> **WHAT IS NEEDED**
When you copy the entries, keep every word exactly as it stands.

[[ PROVIDED RECORDS open ]]

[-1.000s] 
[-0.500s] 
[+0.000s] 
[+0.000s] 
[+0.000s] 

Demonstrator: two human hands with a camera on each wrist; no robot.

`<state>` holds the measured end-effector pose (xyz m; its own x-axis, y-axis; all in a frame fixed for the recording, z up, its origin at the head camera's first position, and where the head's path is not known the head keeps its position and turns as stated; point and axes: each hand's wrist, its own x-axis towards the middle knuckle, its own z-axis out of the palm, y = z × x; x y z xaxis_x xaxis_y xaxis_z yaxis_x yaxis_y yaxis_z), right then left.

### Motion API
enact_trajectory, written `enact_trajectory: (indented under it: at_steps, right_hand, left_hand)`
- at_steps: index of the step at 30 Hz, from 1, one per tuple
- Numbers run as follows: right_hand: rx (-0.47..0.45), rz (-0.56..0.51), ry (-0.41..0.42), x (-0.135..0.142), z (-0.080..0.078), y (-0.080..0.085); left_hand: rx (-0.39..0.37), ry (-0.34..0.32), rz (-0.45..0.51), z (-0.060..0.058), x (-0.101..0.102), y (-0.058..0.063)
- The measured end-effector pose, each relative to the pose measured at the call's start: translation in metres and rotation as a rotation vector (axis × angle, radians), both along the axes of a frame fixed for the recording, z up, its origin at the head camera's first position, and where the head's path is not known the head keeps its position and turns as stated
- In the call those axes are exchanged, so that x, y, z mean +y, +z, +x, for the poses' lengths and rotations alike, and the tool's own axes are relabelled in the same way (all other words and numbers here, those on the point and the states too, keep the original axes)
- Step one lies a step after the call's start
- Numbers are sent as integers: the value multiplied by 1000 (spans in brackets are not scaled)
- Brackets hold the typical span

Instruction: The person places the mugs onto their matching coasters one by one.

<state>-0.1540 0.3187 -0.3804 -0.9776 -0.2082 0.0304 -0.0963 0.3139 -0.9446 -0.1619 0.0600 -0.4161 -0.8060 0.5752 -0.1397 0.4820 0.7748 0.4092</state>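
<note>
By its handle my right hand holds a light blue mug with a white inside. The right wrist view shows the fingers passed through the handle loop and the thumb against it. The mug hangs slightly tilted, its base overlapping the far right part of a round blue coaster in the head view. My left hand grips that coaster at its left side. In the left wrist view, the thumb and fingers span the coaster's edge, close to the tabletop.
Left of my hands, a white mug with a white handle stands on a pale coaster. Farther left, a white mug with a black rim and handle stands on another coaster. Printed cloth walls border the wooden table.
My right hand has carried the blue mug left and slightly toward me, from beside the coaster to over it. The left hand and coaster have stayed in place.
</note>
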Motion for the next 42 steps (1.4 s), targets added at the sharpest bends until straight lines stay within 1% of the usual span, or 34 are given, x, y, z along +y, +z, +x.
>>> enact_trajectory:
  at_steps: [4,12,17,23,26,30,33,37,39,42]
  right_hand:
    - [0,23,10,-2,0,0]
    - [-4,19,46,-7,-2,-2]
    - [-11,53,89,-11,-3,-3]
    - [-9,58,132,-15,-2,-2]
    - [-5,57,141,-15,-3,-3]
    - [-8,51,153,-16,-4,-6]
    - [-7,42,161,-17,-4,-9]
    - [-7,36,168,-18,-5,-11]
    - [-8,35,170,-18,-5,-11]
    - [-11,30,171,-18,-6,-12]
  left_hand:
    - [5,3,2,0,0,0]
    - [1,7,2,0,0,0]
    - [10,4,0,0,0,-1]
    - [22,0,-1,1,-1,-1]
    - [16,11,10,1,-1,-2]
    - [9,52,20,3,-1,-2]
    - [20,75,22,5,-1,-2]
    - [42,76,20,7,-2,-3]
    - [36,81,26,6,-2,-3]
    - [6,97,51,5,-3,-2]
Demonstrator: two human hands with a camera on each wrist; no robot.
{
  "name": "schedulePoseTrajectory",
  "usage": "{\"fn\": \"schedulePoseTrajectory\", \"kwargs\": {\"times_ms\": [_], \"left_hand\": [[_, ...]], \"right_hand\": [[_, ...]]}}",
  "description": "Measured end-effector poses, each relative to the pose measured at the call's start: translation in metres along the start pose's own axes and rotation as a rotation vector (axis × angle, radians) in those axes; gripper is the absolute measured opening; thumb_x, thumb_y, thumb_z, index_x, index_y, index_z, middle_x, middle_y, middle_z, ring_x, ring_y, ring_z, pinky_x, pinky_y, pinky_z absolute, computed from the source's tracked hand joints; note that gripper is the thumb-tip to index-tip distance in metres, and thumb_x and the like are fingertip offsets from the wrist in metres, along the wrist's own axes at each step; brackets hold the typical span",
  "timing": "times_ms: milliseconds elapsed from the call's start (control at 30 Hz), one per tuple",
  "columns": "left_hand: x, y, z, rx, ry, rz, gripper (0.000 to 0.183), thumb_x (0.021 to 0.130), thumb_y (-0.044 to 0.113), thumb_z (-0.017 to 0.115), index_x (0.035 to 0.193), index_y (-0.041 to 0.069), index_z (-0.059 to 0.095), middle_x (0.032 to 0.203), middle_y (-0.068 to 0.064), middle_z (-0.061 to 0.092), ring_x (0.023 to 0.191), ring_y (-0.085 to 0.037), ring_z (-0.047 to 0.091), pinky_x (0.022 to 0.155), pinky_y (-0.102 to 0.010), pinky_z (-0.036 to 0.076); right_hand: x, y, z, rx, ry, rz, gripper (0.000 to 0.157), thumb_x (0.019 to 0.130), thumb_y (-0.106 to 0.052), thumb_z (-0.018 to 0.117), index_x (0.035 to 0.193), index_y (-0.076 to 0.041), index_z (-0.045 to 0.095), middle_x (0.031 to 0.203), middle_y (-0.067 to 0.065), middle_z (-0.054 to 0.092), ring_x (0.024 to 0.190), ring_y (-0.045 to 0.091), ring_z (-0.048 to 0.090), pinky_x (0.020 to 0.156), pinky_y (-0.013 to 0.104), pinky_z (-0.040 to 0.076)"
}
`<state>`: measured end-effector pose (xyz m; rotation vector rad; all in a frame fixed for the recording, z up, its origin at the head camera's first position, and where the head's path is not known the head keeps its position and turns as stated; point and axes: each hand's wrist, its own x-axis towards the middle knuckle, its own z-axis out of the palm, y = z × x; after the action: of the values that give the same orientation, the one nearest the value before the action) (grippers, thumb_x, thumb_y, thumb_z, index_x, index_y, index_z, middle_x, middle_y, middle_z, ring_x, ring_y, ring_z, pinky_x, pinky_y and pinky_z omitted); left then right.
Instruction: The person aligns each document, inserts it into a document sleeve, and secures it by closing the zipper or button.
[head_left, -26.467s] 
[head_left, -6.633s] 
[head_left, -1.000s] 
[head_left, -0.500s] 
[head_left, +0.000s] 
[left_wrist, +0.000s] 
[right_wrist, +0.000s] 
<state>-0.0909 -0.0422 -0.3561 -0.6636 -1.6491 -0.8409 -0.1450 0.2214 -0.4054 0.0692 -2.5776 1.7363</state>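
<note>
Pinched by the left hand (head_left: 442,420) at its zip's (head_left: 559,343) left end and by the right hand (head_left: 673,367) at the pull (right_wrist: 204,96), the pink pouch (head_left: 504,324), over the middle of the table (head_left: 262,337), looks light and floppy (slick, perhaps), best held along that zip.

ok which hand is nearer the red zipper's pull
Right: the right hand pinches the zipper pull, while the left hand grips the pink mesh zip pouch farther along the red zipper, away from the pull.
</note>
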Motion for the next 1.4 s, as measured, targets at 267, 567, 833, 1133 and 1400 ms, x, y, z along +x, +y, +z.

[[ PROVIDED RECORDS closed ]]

> **EXERCISE RESULT**
[-1.000s] 
[-0.500s] 
[+0.000s] 
[+0.000s] 
[+0.000s] 

Demonstrator: two human hands with a camera on each wrist; no robot.

`<state>` holds the measured end-effector pose (xyz m; its own x-axis, y-axis; all in a frame fixed for the recording, z up, its origin at the head camera's first position, and where the head's path is not known the head keeps its position and turns as stated; point and axes: each hand's wrist, its own x-axis towards the middle knuckle, its own z-axis out of the palm, y = z × x; x y z xaxis_x xaxis_y xaxis_z yaxis_x yaxis_y yaxis_z), right then left.

### Motion API
enact_trajectory, written `enact_trajectory: (indented under it: at_steps, right_hand, left_hand)`
- at_steps: index of the step at 30 Hz, from 1, one per tuple
- Numbers run as follows: right_hand: rx (-0.47..0.45), rz (-0.56..0.51), ry (-0.41..0.42), x (-0.135..0.142), z (-0.080..0.078), y (-0.080..0.085); left_hand: rx (-0.39..0.37), ry (-0.34..0.32), rz (-0.45..0.51), z (-0.060..0.058), x (-0.101..0.102), y (-0.058..0.063)
- The measured end-effector pose, each relative to the pose measured at the call's start: translation in metres and rotation as a rotation vector (axis × angle, radians), both along the axes of a frame fixed for the recording, z up, its origin at the head camera's first position, and where the head's path is not known the head keeps its position and turns as stated
- In the call those axes are exchanged, so that x, y, z mean +y, +z, +x, for the poses' lengths and rotations alike, and the tool's own axes are relabelled in the same way (all other words and numbers here, those on the point and the states too, keep the original axes)
- Step one lies a step after the call's start
- Numbers are sent as integers: the value multiplied by 1000 (spans in brackets are not scaled)
- Brackets hold the typical span

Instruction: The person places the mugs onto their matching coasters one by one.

<state>-0.1540 0.3187 -0.3804 -0.9776 -0.2082 0.0304 -0.0963 0.3139 -0.9446 -0.1619 0.0600 -0.4161 -0.8060 0.5752 -0.1397 0.4820 0.7748 0.4092</state>
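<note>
By its handle my right hand holds a light blue mug with a white inside. The right wrist view shows the fingers passed through the handle loop and the thumb against it. The mug hangs slightly tilted, its base overlapping the far right part of a round blue coaster in the head view. My left hand grips that coaster at its left side. In the left wrist view, the thumb and fingers span the coaster's edge, close to the tabletop.
Left of my hands, a white mug with a white handle stands on a pale coaster. Farther left, a white mug with a black rim and handle stands on another coaster. Printed cloth walls border the wooden table.
My right hand has carried the blue mug left and slightly toward me, from beside the coaster to over it. The left hand and coaster have stayed in place.
</note>
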Motion for the next 42 steps (1.4 s), targets added at the sharpest bends until straight lines stay within 1% of the usual span, or 34 are given, x, y, z along +y, +z, +x.
>>> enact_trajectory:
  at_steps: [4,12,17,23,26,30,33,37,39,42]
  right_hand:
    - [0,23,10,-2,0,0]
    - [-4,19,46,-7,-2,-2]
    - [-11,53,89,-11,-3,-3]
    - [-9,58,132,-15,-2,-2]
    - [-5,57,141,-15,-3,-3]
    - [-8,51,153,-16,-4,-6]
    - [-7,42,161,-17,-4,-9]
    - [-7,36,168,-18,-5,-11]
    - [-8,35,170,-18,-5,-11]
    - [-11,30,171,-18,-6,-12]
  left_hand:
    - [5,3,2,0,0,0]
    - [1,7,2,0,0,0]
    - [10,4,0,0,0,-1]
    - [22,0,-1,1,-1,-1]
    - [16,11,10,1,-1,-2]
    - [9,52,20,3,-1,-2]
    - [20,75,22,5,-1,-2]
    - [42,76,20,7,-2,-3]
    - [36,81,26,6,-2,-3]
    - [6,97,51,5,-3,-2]
Demonstrator: two human hands with a camera on each wrist; no robot.
{
  "name": "schedulePoseTrajectory",
  "usage": "{\"fn\": \"schedulePoseTrajectory\", \"kwargs\": {\"times_ms\": [_], \"left_hand\": [[_, ...]], \"right_hand\": [[_, ...]]}}",
  "description": "Measured end-effector poses, each relative to the pose measured at the call's start: translation in metres along the start pose's own axes and rotation as a rotation vector (axis × angle, radians) in those axes; gripper is the absolute measured opening; thumb_x, thumb_y, thumb_z, index_x, index_y, index_z, middle_x, middle_y, middle_z, ring_x, ring_y, ring_z, pinky_x, pinky_y, pinky_z absolute, computed from the source's tracked hand joints; note that gripper is the thumb-tip to index-tip distance in metres, and thumb_x and the like are fingertip offsets from the wrist in metres, along the wrist's own axes at each step; brackets hold the typical span",
  "timing": "times_ms: milliseconds elapsed from the call's start (control at 30 Hz), one per tuple",
  "columns": "left_hand: x, y, z, rx, ry, rz, gripper (0.000 to 0.183), thumb_x (0.021 to 0.130), thumb_y (-0.044 to 0.113), thumb_z (-0.017 to 0.115), index_x (0.035 to 0.193), index_y (-0.041 to 0.069), index_z (-0.059 to 0.095), middle_x (0.032 to 0.203), middle_y (-0.068 to 0.064), middle_z (-0.061 to 0.092), ring_x (0.023 to 0.191), ring_y (-0.085 to 0.037), ring_z (-0.047 to 0.091), pinky_x (0.022 to 0.155), pinky_y (-0.102 to 0.010), pinky_z (-0.036 to 0.076); right_hand: x, y, z, rx, ry, rz, gripper (0.000 to 0.157), thumb_x (0.019 to 0.130), thumb_y (-0.106 to 0.052), thumb_z (-0.018 to 0.117), index_x (0.035 to 0.193), index_y (-0.076 to 0.041), index_z (-0.045 to 0.095), middle_x (0.031 to 0.203), middle_y (-0.067 to 0.065), middle_z (-0.054 to 0.092), ring_x (0.024 to 0.190), ring_y (-0.045 to 0.091), ring_z (-0.048 to 0.090), pinky_x (0.020 to 0.156), pinky_y (-0.013 to 0.104), pinky_z (-0.040 to 0.076)"
}
`<state>`: measured end-effector pose (xyz m; rotation vector rad; all in a frame fixed for the recording, z up, its origin at the head camera's first position, and where the head's path is not known the head keeps its position and turns as stated; point and axes: each hand's wrist, its own x-axis towards the middle knuckle, its own z-axis out of the palm, y = z × x; after the action: of the values that give the same orientation, the one nearest the value before the action) (grippers, thumb_x, thumb_y, thumb_z, index_x, index_y, index_z, middle_x, middle_y, middle_z, ring_x, ring_y, ring_z, pinky_x, pinky_y and pinky_z omitted); left then right.
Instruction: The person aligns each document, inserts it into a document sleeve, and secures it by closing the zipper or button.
[head_left, -26.467s] 
[head_left, -6.633s] 
[head_left, -1.000s] 
[head_left, -0.500s] 
[head_left, +0.000s] 
[left_wrist, +0.000s] 
[right_wrist, +0.000s] 
<state>-0.0909 -0.0422 -0.3561 -0.6636 -1.6491 -0.8409 -0.1450 0.2214 -0.4054 0.0692 -2.5776 1.7363</state>
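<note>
Pinched by the left hand (head_left: 442,420) at its zip's (head_left: 559,343) left end and by the right hand (head_left: 673,367) at the pull (right_wrist: 204,96), the pink pouch (head_left: 504,324), over the middle of the table (head_left: 262,337), looks light and floppy (slick, perhaps), best held along that zip.

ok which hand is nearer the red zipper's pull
Right: the right hand pinches the zipper pull, while the left hand grips the pink mesh zip pouch farther along the red zipper, away from the pull.
</note>
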Motion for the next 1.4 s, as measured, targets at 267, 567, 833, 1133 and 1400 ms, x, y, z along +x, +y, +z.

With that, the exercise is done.